Forget about mindlessly browsing your phone and read books. Not only will you look intellectual while doing so on public transport, you won’t be that nervous when having to wait. And you won’t have to spend that much time reading at home!
3) Track your books and challenge yourself
Goodreads is a book database with social aspects. When you create an account, you can track the books you read and see other people’s reviews/ratings which is super helpful when deciding whether the book is right for you. You can also see what your friends are reading and join book clubs and various circles.
When using Goodreads, you’ll never forget the books you’ve read and you can create your own tagged booklists. And add books you wish to read in future! I don’t know how many times I’ve forgotten about an interesting book someone recommended to me or pondered what to read next.
Another great function is the book challenge. Each year you can commit to read a certain amount of books and the site will remind you if you fall behind. Just be realistic when setting your goals. It’s better to start slow, read just one book a month and really stick to it.
4) Audiobooks count as reading too
Forget about old-fashioned people telling you that you have to read with your eyes only. Audiobooks count as reading too! Listening carefully is also a necessary skill to develop, especially at university where you have to listen to countless lectures and retain information.
While reading with your eyes is usually much quicker than listening to voice actors reading aloud, you can listen to audiobooks while doing something else like driving your car or cleaning which ultimately saves time. Listening to audiobooks is also helpful when you need to rest your eyes. Make your favourite tea, sit comfortably, close your tired eyes and just listen to a great book.
5) Paper books vs digital books
While most people still swear by the paper, the truth is that there’s no difference in information value when it comes to different types of book medium. Both digital books and paper books have their advantages and disadvantages.

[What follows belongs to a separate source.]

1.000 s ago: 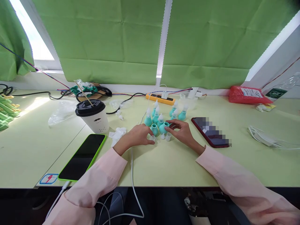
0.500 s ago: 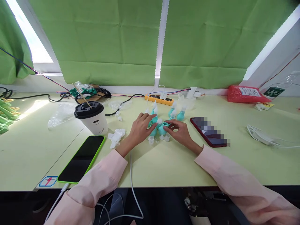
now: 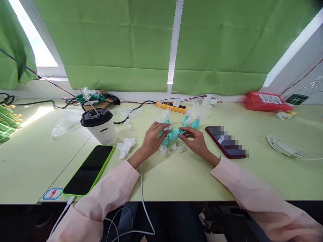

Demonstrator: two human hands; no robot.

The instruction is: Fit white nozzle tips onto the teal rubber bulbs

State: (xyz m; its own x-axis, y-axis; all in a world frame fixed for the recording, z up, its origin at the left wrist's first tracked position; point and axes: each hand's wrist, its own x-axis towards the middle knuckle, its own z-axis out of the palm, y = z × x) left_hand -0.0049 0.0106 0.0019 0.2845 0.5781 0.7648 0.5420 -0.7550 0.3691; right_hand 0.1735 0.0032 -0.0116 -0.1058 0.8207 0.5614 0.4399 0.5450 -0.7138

Paper books have that nice feeling when you touch their pages but they’re often heavy and you can’t read them when light isn’t good enough. Digital books can’t convey that nice paper-feeling and distinctive smell but they don’t weight anything, except for the device you carry them in, and you can have thousands of them with you all the time.
Still, with digital books it’s better to buy a dedicated e-reader for two reasons: 1. Reading on your phone or tablet might be distracting with your friends texting you and urges to check the Internet. 2. E-ink screen behaves almost like real paper which means that e-readers don’t exhaust your eyes unnaturally.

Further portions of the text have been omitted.